The plan says the city's current water supply of nearly 35,000 acre-feet annually can serve 343,000 residents — potentially 466,000 with strict water conservation measures. The city grew by 80% to 91,500 residents over the past decadeand could hit nearly 311,000 residents by 2040.

But city leaders must plan for beyond. Douglas Ranch isn't the only behemoth community that could balloon Buckeye's population. 

The city has approved 27 master-planned communities and two area plans that would put the population at 872,000, the plan says. That means Buckeye needs to find water for 529,000 expected residents. 

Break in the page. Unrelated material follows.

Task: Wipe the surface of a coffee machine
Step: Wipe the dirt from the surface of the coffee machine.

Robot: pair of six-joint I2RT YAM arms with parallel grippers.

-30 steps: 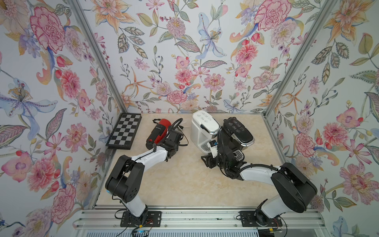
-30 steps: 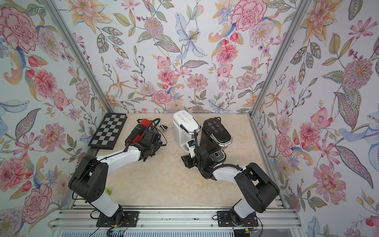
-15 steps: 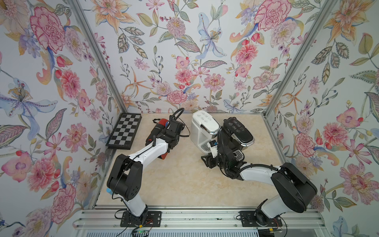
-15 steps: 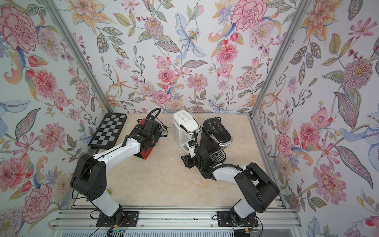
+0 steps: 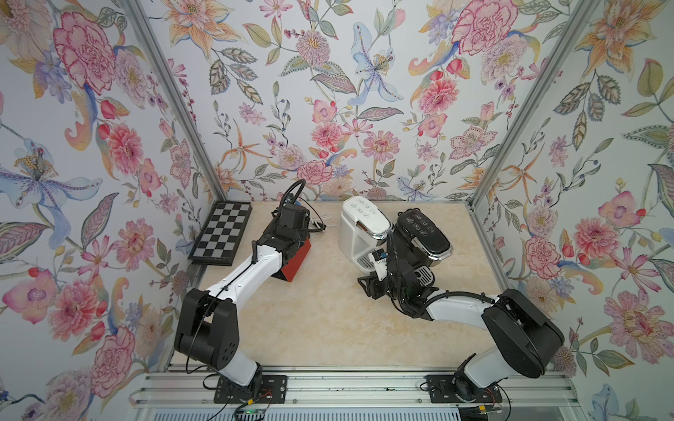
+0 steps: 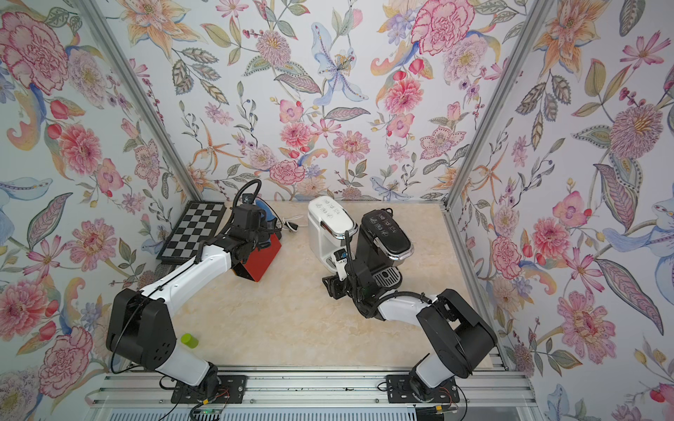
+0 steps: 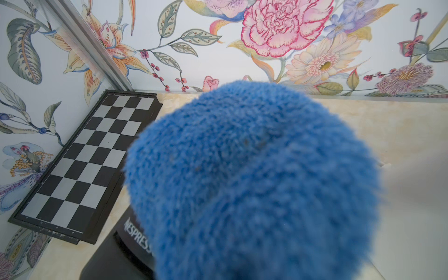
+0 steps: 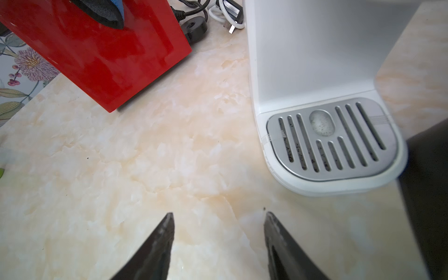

The supply needs to include non-groundwater sources because "the CAGRD groundwater replenishment requirement of all these MPCs (master-planned communities) significantly exceeds the volume of water that may be available from the CAGRD," the city's masterplan says. "Without a change in direction, the physical groundwater supply underneath Buckeye will decrease and will not be sustainable." 

The plan calls on the city to enact rules requiring developers to bring their own non-groundwater supplies, among other policy suggestions.  

Douglas Ranch's plans, as outlined by the nearly 20-year-old agreement, do not comply with the 2020 plan's suggestions.  

Still, Buckeye Mayor Eric Orsborn said he's "very, very excited" about the community, calling it a "positive" for the city that could provide "many benefits to our residents."

Eric Orsborn.

The master plan is a guide for how Buckeye will acquire water beyond 2040, Orsborn said. Douglas Ranch and its groundwater reliance already have been accounted for in the city's plans for the next 20 years, he and the city's Water Resources Director Alisha Solano said. 

Plus, the city doesn't intend to pivot away from groundwater entirely, Solano told The Republic. The point is to diversity the water portfolio, she said.

When asked how imminently the city needs to require developers to bring non-groundwater supplies, as the 2020 plan suggests, Solano said it would be difficult until Buckeye earns its designation of assured water supply from the state.

The designation would relieve individual developers from having to obtain certificates from the state water department, but the city's a long way from making that happen.

That's in part because potential water resources are expensive. The city would have to pay $610.5 million in upfront costs if it were to go after the main sources of water the plan suggests.   

Since the 2020 plan came out, Solano said the city has secured 2,786 acre-feet of non-Indian agriculture (NIA) water from the Central Arizona Project. 

Buckeye will receive the water beginning in 2022 but could see "substantial delivery reductions" in 2023 since CAP declared a Tier 1 shortage "due to the prolonged drought along the Colorado River basin," according to city documents

"A higher near-term priority is to establish the mechanisms and infrastructure" to transport and treat renewable water supplies in Buckeye, the 2020 plan says. 

To increase Douglas Ranch's sustainability, Solano said the city would "strongly encourage" the community's recharge facility to replenish water from the same aquifer the groundwater was withdrawn but that it was "difficult to say what will be required" when the developer eventually submits infrastructure plans. 

Jon Froke, a former planning director in Glendale, told The Republic that master plan agreements for communities as large as Douglas Ranch sometimes include clawback or performance provisions that would dissolve the contract if certain conditions weren't met.

Those conditions could include deadlines for when a development might need to commence or criteria that both the city and developers must follow. 

"With a project like this, I would expect there be a certain time period for the agreement to be in effect. Something this large, I would think maybe 30 years," Froke said. 

The 2002 agreement does not appear to include any such provisions.